What you have to do: Where the string "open" appears in a line of the data, show that line.
━━━━━━━━━━
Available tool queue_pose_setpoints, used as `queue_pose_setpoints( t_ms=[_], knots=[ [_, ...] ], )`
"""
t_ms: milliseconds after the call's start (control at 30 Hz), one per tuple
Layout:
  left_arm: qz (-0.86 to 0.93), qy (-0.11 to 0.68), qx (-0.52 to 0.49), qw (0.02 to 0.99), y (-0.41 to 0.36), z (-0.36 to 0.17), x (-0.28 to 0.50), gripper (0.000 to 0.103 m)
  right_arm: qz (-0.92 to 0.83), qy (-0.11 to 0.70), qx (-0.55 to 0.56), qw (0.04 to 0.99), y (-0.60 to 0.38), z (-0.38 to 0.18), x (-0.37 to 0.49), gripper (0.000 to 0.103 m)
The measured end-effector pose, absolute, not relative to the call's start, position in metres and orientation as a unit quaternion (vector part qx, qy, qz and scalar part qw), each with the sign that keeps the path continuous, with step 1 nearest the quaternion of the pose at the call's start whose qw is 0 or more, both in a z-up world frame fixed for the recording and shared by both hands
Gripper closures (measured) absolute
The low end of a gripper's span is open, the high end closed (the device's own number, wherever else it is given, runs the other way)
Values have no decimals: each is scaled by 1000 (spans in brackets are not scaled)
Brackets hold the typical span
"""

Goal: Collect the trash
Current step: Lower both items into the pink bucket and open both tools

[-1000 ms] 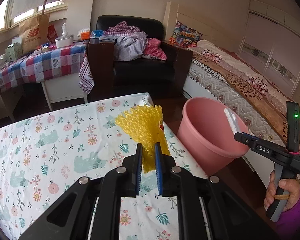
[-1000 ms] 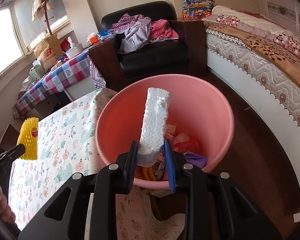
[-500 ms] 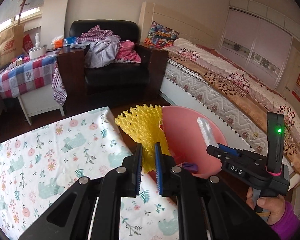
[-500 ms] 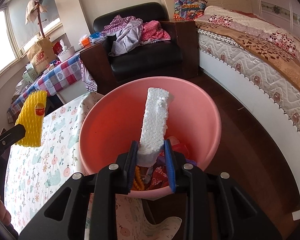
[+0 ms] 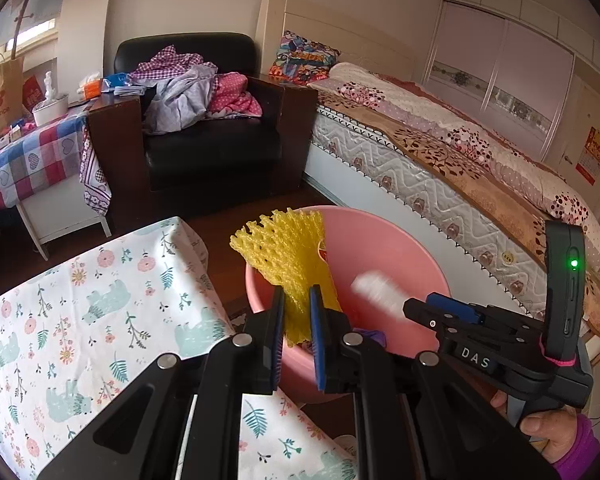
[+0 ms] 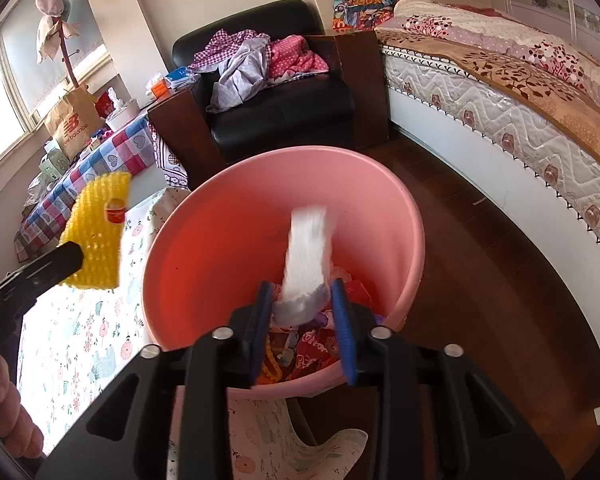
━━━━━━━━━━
Response for this exercise:
The low end of a gripper's span is open, the high end closed (the device's own number, wherever else it is given, runs the other way)
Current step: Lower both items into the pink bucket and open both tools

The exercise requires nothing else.